What the exercise asks :: Comb the records below for the string "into" and copy each line where it turns up.
BEGIN
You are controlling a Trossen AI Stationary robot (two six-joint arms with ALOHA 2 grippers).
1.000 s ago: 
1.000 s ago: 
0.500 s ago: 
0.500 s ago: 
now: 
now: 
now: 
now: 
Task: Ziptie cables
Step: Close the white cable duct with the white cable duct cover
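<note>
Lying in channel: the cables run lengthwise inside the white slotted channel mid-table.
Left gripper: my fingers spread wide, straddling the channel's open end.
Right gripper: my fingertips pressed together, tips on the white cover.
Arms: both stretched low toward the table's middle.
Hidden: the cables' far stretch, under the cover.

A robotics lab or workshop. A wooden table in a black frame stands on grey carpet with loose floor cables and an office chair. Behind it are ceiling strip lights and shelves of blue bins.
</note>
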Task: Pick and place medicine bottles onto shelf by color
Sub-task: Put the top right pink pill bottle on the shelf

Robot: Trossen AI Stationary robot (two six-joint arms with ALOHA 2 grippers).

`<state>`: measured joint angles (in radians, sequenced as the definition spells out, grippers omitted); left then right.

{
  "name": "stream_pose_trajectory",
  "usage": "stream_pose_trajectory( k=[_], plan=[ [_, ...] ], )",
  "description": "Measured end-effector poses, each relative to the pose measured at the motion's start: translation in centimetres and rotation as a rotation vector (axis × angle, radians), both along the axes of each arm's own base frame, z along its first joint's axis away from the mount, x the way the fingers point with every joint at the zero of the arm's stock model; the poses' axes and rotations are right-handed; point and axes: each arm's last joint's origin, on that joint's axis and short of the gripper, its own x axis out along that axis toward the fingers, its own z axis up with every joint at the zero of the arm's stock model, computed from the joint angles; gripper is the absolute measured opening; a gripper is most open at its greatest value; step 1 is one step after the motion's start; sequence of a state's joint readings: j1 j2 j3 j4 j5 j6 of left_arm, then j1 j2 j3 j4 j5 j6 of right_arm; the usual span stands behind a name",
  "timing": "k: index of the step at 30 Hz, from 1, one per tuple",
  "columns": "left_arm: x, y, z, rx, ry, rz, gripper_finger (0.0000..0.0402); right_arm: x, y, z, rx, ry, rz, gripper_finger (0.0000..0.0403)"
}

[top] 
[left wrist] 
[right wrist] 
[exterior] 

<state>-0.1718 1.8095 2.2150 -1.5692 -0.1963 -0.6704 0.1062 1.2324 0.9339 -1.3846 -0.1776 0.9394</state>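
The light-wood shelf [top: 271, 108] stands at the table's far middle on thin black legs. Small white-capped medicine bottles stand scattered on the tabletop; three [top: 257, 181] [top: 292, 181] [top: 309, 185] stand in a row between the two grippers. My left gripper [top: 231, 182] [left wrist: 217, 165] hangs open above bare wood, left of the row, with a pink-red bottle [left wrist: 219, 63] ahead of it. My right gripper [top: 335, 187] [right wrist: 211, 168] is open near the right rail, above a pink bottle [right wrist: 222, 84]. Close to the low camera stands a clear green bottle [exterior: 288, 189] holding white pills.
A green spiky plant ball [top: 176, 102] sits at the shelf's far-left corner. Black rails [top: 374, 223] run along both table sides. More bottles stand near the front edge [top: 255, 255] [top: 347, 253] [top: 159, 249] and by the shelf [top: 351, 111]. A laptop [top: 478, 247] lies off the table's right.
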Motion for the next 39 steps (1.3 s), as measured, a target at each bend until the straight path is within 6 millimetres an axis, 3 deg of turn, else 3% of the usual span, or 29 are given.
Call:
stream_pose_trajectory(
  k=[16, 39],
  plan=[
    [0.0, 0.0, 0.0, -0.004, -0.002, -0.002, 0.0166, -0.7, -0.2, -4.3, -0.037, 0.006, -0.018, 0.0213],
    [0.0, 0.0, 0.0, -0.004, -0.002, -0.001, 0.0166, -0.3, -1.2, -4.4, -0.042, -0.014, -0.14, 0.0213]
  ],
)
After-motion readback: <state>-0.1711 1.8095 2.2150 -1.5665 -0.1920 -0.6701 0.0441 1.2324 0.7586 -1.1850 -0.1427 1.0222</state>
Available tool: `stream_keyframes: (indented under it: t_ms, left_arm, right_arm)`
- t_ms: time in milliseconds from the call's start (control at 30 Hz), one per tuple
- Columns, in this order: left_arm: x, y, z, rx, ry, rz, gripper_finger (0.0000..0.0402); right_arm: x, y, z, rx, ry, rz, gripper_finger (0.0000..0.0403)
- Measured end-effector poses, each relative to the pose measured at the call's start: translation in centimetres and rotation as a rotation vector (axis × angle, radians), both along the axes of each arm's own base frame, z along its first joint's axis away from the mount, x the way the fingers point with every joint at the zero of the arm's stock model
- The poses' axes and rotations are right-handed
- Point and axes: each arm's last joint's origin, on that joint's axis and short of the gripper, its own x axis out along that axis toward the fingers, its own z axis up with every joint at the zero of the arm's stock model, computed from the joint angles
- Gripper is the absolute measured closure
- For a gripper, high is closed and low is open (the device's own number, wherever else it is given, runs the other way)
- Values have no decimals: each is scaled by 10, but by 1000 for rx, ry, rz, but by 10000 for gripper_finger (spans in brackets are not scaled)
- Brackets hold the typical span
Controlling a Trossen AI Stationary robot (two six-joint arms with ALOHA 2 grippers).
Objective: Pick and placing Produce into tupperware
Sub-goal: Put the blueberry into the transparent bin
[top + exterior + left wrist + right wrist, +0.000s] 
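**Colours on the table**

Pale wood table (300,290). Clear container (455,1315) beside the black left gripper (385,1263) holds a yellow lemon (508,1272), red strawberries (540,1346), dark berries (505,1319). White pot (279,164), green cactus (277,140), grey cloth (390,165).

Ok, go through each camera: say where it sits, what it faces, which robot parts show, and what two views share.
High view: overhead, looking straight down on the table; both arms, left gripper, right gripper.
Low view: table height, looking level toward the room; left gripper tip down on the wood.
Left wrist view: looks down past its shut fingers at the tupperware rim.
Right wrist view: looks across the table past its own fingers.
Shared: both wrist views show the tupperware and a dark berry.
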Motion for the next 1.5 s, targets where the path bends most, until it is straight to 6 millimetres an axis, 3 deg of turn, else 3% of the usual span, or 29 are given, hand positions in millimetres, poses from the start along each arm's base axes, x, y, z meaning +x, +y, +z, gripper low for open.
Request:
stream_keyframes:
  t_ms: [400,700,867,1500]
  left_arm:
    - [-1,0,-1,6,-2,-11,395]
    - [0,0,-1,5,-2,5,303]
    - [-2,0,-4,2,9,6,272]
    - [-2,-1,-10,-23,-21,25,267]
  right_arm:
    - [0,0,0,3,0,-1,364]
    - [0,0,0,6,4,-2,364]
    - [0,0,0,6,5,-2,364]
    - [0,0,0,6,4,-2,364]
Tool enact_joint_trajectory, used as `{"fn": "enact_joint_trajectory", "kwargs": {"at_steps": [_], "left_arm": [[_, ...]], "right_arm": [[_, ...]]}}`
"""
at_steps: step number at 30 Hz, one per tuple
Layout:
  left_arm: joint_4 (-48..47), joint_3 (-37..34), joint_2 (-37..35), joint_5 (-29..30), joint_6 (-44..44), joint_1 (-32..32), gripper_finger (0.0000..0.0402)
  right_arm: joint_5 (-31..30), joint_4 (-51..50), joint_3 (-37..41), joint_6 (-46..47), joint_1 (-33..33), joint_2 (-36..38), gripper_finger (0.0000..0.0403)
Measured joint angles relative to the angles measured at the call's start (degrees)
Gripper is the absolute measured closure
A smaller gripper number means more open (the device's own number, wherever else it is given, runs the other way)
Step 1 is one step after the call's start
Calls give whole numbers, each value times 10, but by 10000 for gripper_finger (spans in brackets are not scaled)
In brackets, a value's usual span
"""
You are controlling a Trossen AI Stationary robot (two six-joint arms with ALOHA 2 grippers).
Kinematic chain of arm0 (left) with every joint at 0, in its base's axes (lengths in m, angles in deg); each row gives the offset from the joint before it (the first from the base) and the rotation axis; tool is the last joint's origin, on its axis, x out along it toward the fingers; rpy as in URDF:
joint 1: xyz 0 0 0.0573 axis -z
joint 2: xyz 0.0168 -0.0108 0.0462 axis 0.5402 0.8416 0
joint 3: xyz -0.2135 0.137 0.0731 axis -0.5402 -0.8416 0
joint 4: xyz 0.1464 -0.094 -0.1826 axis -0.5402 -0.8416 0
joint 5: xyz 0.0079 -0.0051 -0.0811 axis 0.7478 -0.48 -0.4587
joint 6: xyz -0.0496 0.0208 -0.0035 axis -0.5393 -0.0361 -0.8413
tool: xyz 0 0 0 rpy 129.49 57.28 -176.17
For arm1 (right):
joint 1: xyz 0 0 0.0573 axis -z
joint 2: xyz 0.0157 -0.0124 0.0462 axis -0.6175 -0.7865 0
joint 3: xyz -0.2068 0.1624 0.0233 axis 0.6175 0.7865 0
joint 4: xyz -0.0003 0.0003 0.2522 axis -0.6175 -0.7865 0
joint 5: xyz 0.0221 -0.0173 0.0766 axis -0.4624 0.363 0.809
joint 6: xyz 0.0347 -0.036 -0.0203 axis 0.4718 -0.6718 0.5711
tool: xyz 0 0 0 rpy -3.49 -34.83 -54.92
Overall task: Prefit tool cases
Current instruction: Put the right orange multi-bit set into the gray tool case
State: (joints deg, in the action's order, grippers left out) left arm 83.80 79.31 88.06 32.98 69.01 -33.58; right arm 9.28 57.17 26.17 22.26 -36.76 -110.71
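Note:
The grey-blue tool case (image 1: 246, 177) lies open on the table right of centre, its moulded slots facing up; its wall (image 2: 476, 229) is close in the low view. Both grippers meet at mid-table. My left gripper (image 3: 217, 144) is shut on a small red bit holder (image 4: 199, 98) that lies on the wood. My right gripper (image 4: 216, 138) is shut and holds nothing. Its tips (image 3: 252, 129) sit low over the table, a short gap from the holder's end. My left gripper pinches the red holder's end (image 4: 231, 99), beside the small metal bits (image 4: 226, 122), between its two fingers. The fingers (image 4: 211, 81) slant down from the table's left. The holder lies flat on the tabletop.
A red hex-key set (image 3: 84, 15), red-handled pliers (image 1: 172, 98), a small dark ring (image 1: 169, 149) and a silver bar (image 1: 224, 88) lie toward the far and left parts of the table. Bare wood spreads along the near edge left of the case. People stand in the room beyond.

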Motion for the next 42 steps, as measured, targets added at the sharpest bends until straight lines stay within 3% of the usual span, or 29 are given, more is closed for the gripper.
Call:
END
Exercise answer ::
Objective: Pick and placing Produce into tupperware
Sub-goal: Put the blueberry into the transparent bin
Current instruction: Put the right orange multi-bit set into the gray tool case

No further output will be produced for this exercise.